Exercise description » Look for the line that contains "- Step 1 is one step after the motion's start"; output that line and every line after it exactly, through the final line of the material below, and nothing else.

Source material »
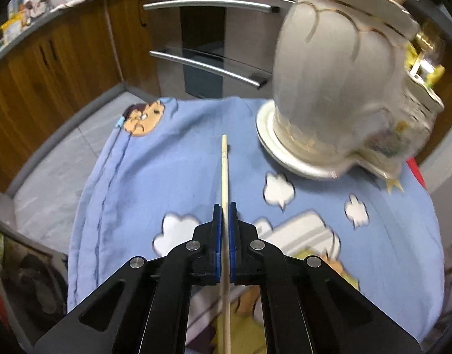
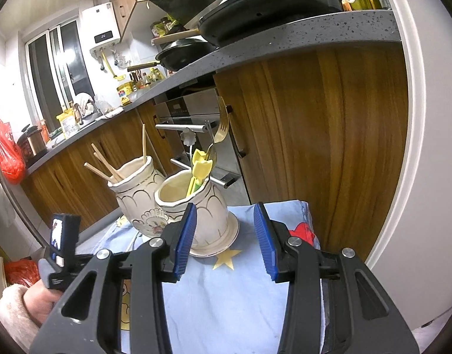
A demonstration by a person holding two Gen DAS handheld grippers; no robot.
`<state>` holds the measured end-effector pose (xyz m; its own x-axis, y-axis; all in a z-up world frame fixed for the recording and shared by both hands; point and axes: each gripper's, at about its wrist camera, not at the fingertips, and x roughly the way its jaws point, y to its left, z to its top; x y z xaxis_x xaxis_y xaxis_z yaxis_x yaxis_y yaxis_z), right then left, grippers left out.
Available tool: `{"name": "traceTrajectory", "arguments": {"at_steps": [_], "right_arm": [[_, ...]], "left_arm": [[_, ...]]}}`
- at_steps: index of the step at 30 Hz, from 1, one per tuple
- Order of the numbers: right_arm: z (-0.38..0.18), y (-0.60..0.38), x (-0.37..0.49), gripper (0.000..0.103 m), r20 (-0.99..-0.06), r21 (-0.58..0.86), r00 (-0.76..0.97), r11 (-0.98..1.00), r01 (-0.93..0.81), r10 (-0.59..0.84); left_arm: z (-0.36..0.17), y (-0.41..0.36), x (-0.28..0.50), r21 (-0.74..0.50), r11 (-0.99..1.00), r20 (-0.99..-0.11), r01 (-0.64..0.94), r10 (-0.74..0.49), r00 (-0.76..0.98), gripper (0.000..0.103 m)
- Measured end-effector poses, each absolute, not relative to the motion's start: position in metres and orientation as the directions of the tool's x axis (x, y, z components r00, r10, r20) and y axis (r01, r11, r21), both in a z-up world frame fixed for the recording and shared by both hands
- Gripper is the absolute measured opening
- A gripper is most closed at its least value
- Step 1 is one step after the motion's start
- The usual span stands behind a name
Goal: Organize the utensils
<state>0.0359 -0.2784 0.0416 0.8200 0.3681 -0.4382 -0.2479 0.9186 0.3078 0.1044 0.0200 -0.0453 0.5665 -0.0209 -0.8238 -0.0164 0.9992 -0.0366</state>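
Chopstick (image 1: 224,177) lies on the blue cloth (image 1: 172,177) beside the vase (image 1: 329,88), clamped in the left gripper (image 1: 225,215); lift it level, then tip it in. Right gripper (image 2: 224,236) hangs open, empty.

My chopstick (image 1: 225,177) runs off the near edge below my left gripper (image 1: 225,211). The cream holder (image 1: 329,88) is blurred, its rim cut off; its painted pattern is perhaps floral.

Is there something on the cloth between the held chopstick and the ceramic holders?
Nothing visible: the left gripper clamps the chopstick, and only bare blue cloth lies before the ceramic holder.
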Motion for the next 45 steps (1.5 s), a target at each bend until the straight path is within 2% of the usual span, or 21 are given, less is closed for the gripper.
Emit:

Final answer »
- Step 1 is one step after the motion's start
- The usual span stands behind a name
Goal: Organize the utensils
<state>0.0359 -0.2784 0.0416 0.8200 0.3681 -0.4382 -0.2479 0.9186 0.3078 0.1044 0.0200 -0.0453 0.5665 -0.0209 -0.8238 -0.0164 0.9992 -0.0366</state>
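Chopstick (image 1: 224,177) lies on the blue cloth (image 1: 172,177) beside the vase (image 1: 329,88), clamped in the left gripper (image 1: 225,215); lift it level, then tip it in. Right gripper (image 2: 224,236) hangs open, empty.

My chopstick (image 1: 225,177) runs off the near edge below my left gripper (image 1: 225,211). The cream holder (image 1: 329,88) is blurred, its rim cut off; its painted pattern is perhaps floral.

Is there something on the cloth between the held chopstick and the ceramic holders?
Nothing visible: the left gripper clamps the chopstick, and only bare blue cloth lies before the ceramic holder.
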Motion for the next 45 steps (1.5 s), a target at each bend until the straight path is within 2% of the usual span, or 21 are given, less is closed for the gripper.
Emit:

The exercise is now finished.